Alloy Prototypes Directly on Your Real Product

Alloy.png

Alloy starts from your actual product, not a blank canvas. Connect your codebase and the agent reads your component architecture, design tokens, and page structure automatically. Or use the browser extension to capture any live page in one click, producing a pixel-perfect replica with your CSS, spacing rules, and reusable components baked in.

That starting point changes everything. When you prompt a change, it lands inside the correct visual context. No re-specifying brand tokens, no approximating your component library, no hoping the output stays consistent across screens.

Each session runs in an isolated sandbox, safe from production. Share it via link for stakeholder feedback, iterate in real time, and when the idea is validated, push it to GitHub as production-ready code. The translation step between prototype and implementation disappears entirely.

Why the Starting Point Matters

Both Figma Make and Claude Design generate UI from scratch, meaning every prompt carries the burden of recreating your visual system. Alloy skips that entirely:

  • Figma Make works from Figma files, so your output is only as accurate as your design system maintenance.
  • Claude Design generates generic components with no awareness of your actual codebase or token structure.
  • Alloy reads your live product directly, so every generated change inherits your real spacing, typography, and component logic from the start, positioning it as an alternative to Magic Patterns.

FAQs

Can Figma Make or Claude Design connect to my existing product codebase?

No, neither tool connects to your actual product. Both require you to start from scratch using uploaded screenshots, design files, or text prompts, meaning every prototype must rebuild your design system and visual style manually instead of inheriting it from your real codebase.

How do pricing differences compare between Figma Make and Claude Design?

Figma Make is included with Figma's existing plans, making it accessible to current Figma users without additional cost. Claude Design requires a Claude Pro, Max, Team, or Enterprise subscription and is currently in research preview, with pricing tied to Anthropic's subscription tiers.

When should I choose Claude Design over Figma Make?

Choose Claude Design if your team doesn't use Figma, needs to generate presentations or documents alongside prototypes, or wants code-based output from day one.
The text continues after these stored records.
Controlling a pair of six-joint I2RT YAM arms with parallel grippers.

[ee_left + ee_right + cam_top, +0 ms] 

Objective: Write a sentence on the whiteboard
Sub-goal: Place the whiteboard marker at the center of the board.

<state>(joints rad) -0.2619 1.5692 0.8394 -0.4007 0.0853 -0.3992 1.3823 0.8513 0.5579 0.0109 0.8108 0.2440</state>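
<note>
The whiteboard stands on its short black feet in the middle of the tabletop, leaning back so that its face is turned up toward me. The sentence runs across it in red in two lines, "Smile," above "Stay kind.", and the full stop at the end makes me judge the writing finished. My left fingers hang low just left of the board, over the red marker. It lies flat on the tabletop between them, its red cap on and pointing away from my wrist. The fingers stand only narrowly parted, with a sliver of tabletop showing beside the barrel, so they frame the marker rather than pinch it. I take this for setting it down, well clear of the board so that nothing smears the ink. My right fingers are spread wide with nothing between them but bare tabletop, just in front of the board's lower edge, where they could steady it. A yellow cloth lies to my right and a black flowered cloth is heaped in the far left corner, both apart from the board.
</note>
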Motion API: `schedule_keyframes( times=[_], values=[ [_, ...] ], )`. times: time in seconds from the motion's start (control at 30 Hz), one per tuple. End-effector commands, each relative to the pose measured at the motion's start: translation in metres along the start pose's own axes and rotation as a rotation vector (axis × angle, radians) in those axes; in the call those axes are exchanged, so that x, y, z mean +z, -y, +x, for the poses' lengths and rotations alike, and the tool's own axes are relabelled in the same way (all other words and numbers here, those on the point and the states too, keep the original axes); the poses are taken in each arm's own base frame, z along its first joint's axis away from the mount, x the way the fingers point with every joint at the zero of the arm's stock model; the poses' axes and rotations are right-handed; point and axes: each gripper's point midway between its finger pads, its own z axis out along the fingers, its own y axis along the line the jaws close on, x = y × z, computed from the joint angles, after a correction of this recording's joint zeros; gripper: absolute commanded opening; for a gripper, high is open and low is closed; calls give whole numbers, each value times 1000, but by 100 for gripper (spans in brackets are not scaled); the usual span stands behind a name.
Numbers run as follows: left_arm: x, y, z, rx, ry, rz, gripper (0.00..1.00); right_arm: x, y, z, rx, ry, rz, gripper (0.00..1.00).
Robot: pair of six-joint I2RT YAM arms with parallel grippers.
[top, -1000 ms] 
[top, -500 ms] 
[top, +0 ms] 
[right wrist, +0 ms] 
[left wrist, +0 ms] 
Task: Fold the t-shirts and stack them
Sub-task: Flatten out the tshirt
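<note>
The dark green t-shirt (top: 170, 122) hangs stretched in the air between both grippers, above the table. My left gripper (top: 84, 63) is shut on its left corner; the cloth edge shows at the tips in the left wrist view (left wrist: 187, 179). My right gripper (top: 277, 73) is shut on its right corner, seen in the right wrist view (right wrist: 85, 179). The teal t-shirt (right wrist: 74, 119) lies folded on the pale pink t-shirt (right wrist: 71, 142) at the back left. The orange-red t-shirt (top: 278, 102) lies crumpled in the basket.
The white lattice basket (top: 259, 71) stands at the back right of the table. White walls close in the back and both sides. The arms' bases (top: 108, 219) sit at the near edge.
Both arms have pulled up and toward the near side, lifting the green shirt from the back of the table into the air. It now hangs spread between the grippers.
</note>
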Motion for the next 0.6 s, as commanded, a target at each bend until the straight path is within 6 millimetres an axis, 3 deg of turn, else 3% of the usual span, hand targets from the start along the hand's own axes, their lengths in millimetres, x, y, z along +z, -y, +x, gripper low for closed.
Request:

Choose Figma Make if your design workflow is built around Figma and you need prototypes that integrate with existing Figma files and component libraries.

Final Thoughts on AI Prototyping without Starting Over

Figma Make and Claude Design are great for blank-slate ideation, but Figma Make vs. Claude Design stops mattering when you need prototypes that match your real product. Both tools force you to rebuild your design system through prompts. Alloy connects to your codebase first, so generated prototypes already have your spacing, colors, and components baked in. You test ideas inside your actual interface and ship validated changes as production code.